- [Work item]
Write out every entry precisely as given, leaving the pictures out.

- [Record set]
▬▬▬▬▬▬

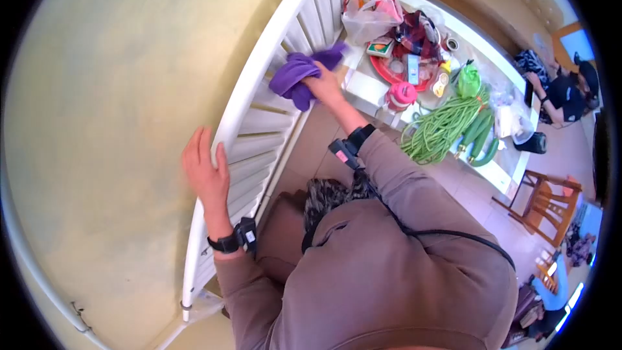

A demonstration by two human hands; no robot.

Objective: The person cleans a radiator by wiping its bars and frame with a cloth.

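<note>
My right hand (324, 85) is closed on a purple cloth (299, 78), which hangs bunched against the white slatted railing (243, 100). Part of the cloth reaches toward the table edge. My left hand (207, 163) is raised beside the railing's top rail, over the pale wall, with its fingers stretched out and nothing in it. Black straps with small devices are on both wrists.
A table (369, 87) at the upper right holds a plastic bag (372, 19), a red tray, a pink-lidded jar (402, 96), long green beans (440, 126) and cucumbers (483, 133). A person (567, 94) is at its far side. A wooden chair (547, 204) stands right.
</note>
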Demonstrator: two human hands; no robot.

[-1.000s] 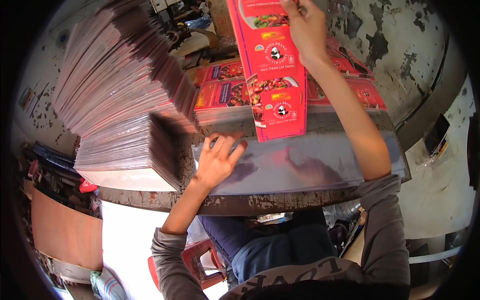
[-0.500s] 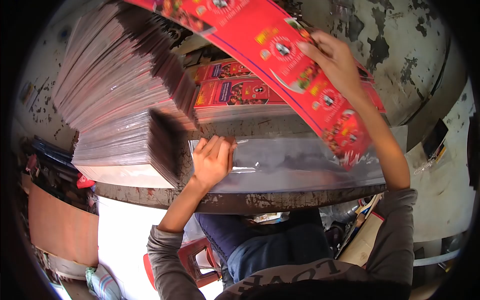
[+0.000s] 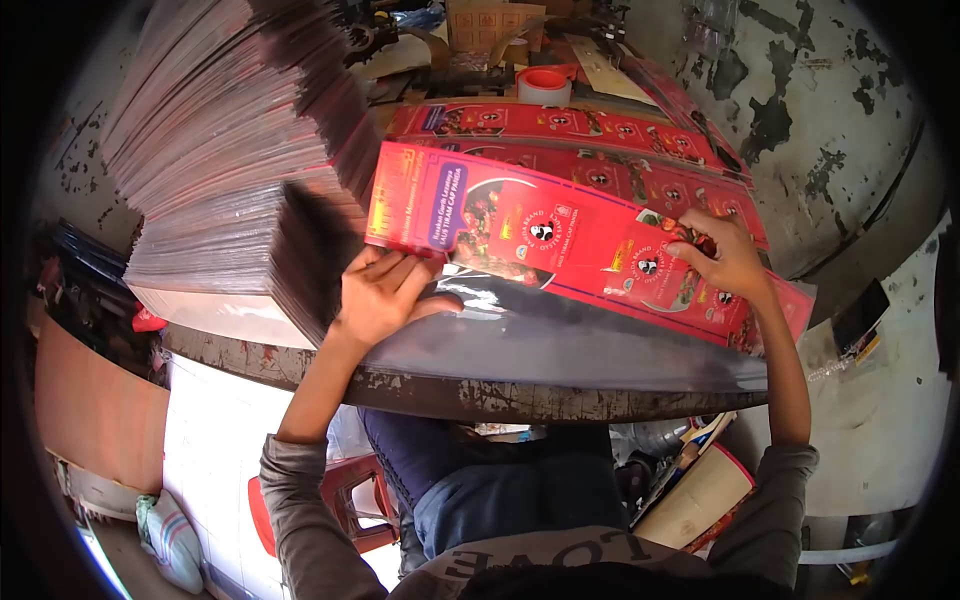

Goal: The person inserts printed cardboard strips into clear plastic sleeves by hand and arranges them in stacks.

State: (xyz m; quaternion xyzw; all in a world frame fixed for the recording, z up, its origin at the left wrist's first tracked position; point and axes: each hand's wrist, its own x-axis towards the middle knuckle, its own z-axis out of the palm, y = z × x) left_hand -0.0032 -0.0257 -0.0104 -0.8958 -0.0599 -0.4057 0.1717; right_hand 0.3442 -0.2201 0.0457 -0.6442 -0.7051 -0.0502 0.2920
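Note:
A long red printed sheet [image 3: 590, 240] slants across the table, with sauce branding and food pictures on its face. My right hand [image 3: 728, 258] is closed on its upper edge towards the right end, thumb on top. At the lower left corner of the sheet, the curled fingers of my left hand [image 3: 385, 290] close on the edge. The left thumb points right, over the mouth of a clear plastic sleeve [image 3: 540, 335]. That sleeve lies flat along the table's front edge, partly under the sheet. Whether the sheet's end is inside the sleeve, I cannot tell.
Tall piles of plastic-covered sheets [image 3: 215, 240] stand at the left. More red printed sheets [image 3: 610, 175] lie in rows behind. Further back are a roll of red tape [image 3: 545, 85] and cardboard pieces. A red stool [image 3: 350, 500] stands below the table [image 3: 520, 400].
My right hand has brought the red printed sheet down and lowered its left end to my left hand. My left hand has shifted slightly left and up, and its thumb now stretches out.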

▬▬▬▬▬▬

- [Reply]
A demonstration by two human hands; no robot.

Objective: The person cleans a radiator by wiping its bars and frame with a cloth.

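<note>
My right hand (324, 85) is closed on a purple cloth (299, 78), which hangs bunched against the white slatted railing (243, 100). Part of the cloth reaches toward the table edge. My left hand (207, 163) is raised beside the railing's top rail, over the pale wall, with its fingers stretched out and nothing in it. Black straps with small devices are on both wrists.
A table (369, 87) at the upper right holds a plastic bag (372, 19), a red tray, a pink-lidded jar (402, 96), long green beans (440, 126) and cucumbers (483, 133). A person (567, 94) is at its far side. A wooden chair (547, 204) stands right.
</note>
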Demonstrator: two human hands; no robot.

[-1.000s] 
[-0.500s] 
[+0.000s] 

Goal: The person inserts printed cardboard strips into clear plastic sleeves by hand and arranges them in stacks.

State: (xyz m; quaternion xyzw; all in a world frame fixed for the recording, z up, its origin at the left wrist's first tracked position; point and axes: each hand's wrist, its own x-axis towards the middle knuckle, its own z-axis out of the palm, y = z × x) left_hand -0.0032 -0.0257 -0.0104 -0.8958 -0.0599 -0.4057 0.1717; right_hand 0.3442 -0.2201 0.0457 -0.6442 -0.7051 -0.0502 0.2920
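Note:
A long red printed sheet [image 3: 590, 240] slants across the table, with sauce branding and food pictures on its face. My right hand [image 3: 728, 258] is closed on its upper edge towards the right end, thumb on top. At the lower left corner of the sheet, the curled fingers of my left hand [image 3: 385, 290] close on the edge. The left thumb points right, over the mouth of a clear plastic sleeve [image 3: 540, 335]. That sleeve lies flat along the table's front edge, partly under the sheet. Whether the sheet's end is inside the sleeve, I cannot tell.
Tall piles of plastic-covered sheets [image 3: 215, 240] stand at the left. More red printed sheets [image 3: 610, 175] lie in rows behind. Further back are a roll of red tape [image 3: 545, 85] and cardboard pieces. A red stool [image 3: 350, 500] stands below the table [image 3: 520, 400].
My right hand has brought the red printed sheet down and lowered its left end to my left hand. My left hand has shifted slightly left and up, and its thumb now stretches out.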

Nothing further is needed to complete the exercise.